→ Supplied material:

· · · · ·

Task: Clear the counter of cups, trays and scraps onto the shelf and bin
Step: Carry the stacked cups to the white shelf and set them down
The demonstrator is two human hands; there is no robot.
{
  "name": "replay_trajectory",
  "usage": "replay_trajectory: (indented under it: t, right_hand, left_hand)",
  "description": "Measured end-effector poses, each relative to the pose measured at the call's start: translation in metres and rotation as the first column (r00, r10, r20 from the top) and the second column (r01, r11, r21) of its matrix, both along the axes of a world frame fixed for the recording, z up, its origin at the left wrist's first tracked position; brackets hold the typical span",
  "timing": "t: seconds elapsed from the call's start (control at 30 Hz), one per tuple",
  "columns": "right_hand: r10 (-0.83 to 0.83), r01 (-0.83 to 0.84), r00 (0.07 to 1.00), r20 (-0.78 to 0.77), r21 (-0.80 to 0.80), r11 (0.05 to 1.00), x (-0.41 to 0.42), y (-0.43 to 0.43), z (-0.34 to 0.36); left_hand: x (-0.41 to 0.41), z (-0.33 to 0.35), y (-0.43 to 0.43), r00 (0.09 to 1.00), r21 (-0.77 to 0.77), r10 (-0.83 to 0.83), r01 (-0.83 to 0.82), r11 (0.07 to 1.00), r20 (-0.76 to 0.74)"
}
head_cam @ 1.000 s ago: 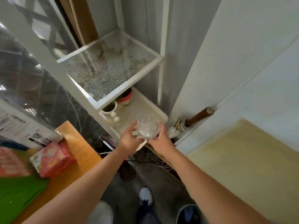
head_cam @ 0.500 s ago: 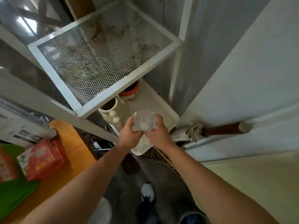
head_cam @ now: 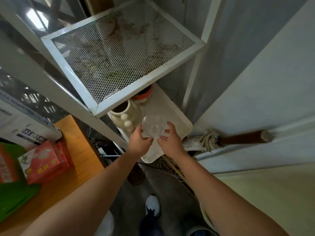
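Where: one camera on the person's head.
Looks: forward and down, over both arms.
Near: the white mesh shelf [head_cam: 119, 53] sits close, up top.
Far: the floor [head_cam: 170, 193], low down.

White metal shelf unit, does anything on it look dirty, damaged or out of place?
Yes. The upper white mesh shelf carries brownish dirt or dried plant debris spread across its mesh. Below it, the white plastic tray juts out past the shelf's front edge. The clear plastic cup, held in both hands, looks intact.
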State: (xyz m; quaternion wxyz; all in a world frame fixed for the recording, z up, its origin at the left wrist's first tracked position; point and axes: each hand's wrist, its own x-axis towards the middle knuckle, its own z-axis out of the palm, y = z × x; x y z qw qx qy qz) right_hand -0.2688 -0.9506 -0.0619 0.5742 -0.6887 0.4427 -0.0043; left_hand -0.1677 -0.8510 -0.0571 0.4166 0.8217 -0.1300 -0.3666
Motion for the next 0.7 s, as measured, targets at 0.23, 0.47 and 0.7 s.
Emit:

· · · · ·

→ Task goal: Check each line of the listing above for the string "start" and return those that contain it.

→ Your solution:
  "description": "Measured end-effector poses, each relative to the pose measured at the call's start: translation in metres and rotation as the first column (r00, r10, r20 from the top) and the second column (r01, r11, r21) of its matrix, both along the axes of a world frame fixed for the recording, z up, its origin at the left wrist's first tracked position; brackets hold the typical span",
  "timing": "t: seconds elapsed from the call's start (control at 30 Hz), one per tuple",

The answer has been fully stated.